Which one would you choose if you had to pick between back and front squats and why?

How much does a heavy deadlift session impact on ability to squat heavy later in the week? Obviously this is down to the individual, but any broad guidelines you have?

How does descent speed vary with bar position, Squat variation, etc.?
How much focus goes into the descent for your higher percentage squats?

Some people are extremely reactive out of the hole and others not, very slow and steady.

Especially given your olympic lifting background, how would you determine when to focus training on a quicker eccentric and reversal vs. a slower more methodical squat?

Thanks Amit

  1. I can never walk out good
  2. How to setup on a mono lift
  3. How do you find your squat pattern, every rep looks different for me.
  4. What assistance lifts are the best

I’m trying out various squatting programs to lose weight and find that my time in weight room is turning into 1/3 squatting, 1/3 other leg exercises, and 1/3 upper body exercises. Then I go swimming. Is this is reasonable ratio of energy use if I’m more worried about losing weight than getting stronger? I am getting stronger, it’s just not the primary point at the moment.

I’m interested in your thoughts on hyper-mobility. From an Olympic background I assume you squatted very deep. However, if I remember in your videos leading up to your records you had to work on getting deep enough to make depth. I think that it is beneficial for the mobility powerlifter to be limited to the minimum depth required because your muscle doesn’t have to support the weight at your mobility limit.

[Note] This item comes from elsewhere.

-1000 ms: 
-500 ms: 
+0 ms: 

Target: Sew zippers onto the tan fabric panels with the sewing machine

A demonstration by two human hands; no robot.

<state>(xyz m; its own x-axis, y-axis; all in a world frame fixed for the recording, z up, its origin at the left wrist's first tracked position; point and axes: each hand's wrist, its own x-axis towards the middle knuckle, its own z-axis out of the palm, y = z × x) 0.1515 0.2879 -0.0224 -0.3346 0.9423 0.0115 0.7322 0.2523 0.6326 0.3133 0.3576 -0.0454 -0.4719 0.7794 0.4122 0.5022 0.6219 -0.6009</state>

What do you think caused your dramatic loss of depth and mobility between Olympic lifting and when you started powerlifting (stance width/bar placement, muscle mass, training differences) and do you think the loss of mobility helped you when entering powerlifting?

Thanks Amit!

How many time do you train per week?

Great questions

  1. When looking at accessory work (I consider anything other than competition movements accessory since we are in a powerlifting forum), the variations of squats are the most important. These will likely directly follow your competition squat during training (unless you have an alternate muscle-building goal which you may want to put prior to your variations…ex if you have a posterior chain focus for whatever reason, you may want to put reverse hyper etc prior to your accessory squat work). The squat variation you choose will obviously be goal specific.
  2. These obviously have a place depending on your weaknesses, but I don’t consider them a priority. They will prob be later in your workout after your main lifts and variations and will usually be trained in a “body build” type of way meaning to build muscle where needed rather than being movement specific.
  3. In a conversation I had with Eric Lillibridge, he said something that I agree with quite a bit - if you want a big squat (or whatever you’re lifting), train your squat. If you want to squat big then squat…a lot. Funny enough the Bulgarian Olympic weight lifting team, although they train the complete opposite of the Lillibridge systems (squats every day/very high volume) believe in the same concept - if you want to improve a lift, train this lift primarily with minimal attention to the accessories. If I had to put percentages I would have to go with 80/20 or at the most 70/30 - focus on what you want to improve. When I squat, my sessions take over 3 hours - 2.5 of squats and and hour or so for the rest.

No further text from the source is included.